EXERCISE AIM
Your copy should match the listing word for word, apart from the pictures, which are left out.

DATA SHOWN

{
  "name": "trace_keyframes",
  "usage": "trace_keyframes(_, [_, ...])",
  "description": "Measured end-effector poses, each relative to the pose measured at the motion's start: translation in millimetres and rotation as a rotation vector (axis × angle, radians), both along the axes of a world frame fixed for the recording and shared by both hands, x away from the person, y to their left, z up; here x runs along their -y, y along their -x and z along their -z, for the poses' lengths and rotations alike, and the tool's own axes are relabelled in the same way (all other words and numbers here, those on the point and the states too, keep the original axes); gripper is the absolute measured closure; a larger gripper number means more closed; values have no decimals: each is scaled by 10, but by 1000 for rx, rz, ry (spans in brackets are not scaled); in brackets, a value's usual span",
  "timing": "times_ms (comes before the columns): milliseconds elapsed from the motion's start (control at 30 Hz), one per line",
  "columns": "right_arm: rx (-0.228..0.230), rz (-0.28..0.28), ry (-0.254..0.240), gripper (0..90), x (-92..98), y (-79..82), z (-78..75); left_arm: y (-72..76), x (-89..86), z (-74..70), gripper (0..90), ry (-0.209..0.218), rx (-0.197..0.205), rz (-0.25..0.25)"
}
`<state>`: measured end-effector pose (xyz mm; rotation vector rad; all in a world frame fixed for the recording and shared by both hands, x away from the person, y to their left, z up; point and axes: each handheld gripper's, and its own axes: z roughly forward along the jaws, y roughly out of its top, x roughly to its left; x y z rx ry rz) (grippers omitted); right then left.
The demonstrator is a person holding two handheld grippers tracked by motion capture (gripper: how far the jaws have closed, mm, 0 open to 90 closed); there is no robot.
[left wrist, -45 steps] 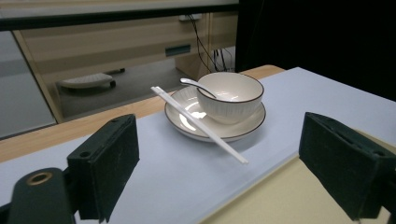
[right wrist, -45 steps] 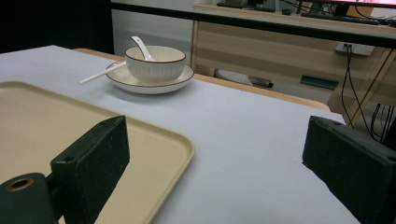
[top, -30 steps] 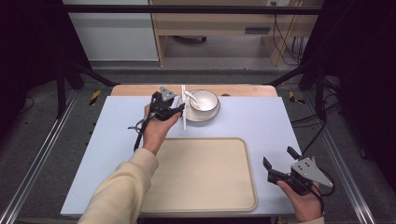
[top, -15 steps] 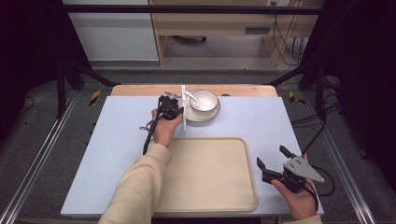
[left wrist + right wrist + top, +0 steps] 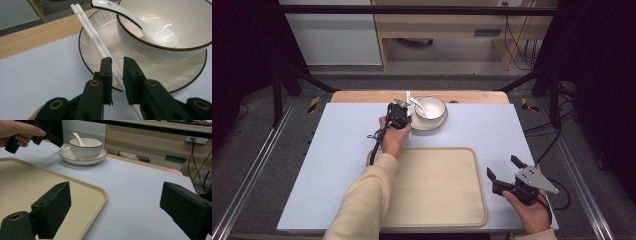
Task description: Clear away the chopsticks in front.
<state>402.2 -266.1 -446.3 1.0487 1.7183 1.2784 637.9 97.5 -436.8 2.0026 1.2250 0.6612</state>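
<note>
A pair of white chopsticks point(image 5: 87, 21) leans on the left rim of a brown-edged plate point(image 5: 100, 30) that carries a white bowl point(image 5: 160, 15) with a white spoon point(image 5: 150, 30) in it. My left gripper point(image 5: 117, 61) has just been closing its jaws, and they now sit narrow around the chopsticks, touching both sides. In the high view the left gripper point(image 5: 401, 107) is at the plate's left edge, by the bowl point(image 5: 430, 107). My right gripper point(image 5: 502, 166) stands open and empty at the near right; from the right gripper view point(image 5: 115, 195) it faces the tray's corner.
A beige tray point(image 5: 437, 190) lies empty on the pale blue table cover point(image 5: 327, 165), near the front. The wooden table edge point(image 5: 362, 96) runs behind the plate. A black frame and cables point(image 5: 557, 145) stand around the table.
The left hand has moved forward and down toward the plate's left rim, and its jaws have narrowed around the chopsticks. The right hand has stayed about where it was.
</note>
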Motion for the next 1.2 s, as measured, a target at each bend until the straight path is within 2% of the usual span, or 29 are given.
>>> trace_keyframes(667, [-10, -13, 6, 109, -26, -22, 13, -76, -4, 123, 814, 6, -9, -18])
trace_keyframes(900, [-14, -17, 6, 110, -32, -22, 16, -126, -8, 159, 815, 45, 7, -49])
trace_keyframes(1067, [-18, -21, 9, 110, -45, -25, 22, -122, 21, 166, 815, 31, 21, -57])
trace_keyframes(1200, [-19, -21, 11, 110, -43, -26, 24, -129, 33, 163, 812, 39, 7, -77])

EXERCISE RESPONSE
{
  "name": "trace_keyframes",
  "usage": "trace_keyframes(_, [_, ...])",
  "description": "Measured end-effector poses, each relative to the pose measured at the motion's start: translation in millimetres and rotation as a rotation vector (axis × angle, radians), both along the axes of a world frame fixed for the recording and shared by both hands, x away from the person, y to their left, z up; here x runs along their -y, y along their -x and z along their -z, for the poses' lengths and rotations alike, and the tool's own axes are relabelled in the same way (all other words and numbers here, those on the point and the states too, keep the original axes); gripper is the absolute measured closure; a larger gripper number means more closed; values have no decimals: each is scaled by 10, but by 1000 for rx, rz, ry (spans in brackets are not scaled); in brackets, a value's usual span",
  "timing": "times_ms (comes before the columns): milliseconds elapsed from the motion's start (control at 30 Hz), one per line",
  "columns": "right_arm: rx (-0.228..0.230), rz (-0.28..0.28), ry (-0.254..0.240), gripper (0..90), x (-92..98), y (-79..82), z (-78..75); left_arm: y (-72..76), x (-89..86), z (-74..70), gripper (0..90), ry (-0.209..0.218), rx (-0.197..0.205), rz (-0.25..0.25)"
}
`<state>`: measured end-effector pose (xyz mm; rotation vector rad; all in a world frame fixed for the recording and shared by both hands, x away from the person, y to their left, z up; point and axes: each handheld gripper's, and its own axes: z roughly forward along the jaws, y roughly out of its top, x roughly to its left; x y z rx ry rz) (grippers omitted); right then left.
The demonstrator is a person holding two handheld grippers tracked by motion capture (gripper: how far the jaws have closed, mm, 0 open to 90 closed); there is no robot.
[left wrist, -45 steps] 
[right wrist, -45 steps] 
[top, -30 steps] 
[top, -15 steps] 
[left wrist + right wrist + top, +0 steps] 
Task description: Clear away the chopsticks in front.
<state>402.2 -266.1 -446.3 1.0487 1.7183 1.2784 637.9 97.5 -436.8 2.0026 1.2250 0.6612</state>
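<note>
A pair of white chopsticks point(image 5: 87, 21) leans on the left rim of a brown-edged plate point(image 5: 100, 30) that carries a white bowl point(image 5: 160, 15) with a white spoon point(image 5: 150, 30) in it. My left gripper point(image 5: 117, 61) has just been closing its jaws, and they now sit narrow around the chopsticks, touching both sides. In the high view the left gripper point(image 5: 401, 107) is at the plate's left edge, by the bowl point(image 5: 430, 107). My right gripper point(image 5: 502, 166) stands open and empty at the near right; from the right gripper view point(image 5: 115, 195) it faces the tray's corner.
A beige tray point(image 5: 437, 190) lies empty on the pale blue table cover point(image 5: 327, 165), near the front. The wooden table edge point(image 5: 362, 96) runs behind the plate. A black frame and cables point(image 5: 557, 145) stand around the table.
The left hand has moved forward and down toward the plate's left rim, and its jaws have narrowed around the chopsticks. The right hand has stayed about where it was.
</note>
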Motion for the next 1.2 s, as measured, a target at each bend until the straight path is within 2% of the usual span, or 29 are given.
>>> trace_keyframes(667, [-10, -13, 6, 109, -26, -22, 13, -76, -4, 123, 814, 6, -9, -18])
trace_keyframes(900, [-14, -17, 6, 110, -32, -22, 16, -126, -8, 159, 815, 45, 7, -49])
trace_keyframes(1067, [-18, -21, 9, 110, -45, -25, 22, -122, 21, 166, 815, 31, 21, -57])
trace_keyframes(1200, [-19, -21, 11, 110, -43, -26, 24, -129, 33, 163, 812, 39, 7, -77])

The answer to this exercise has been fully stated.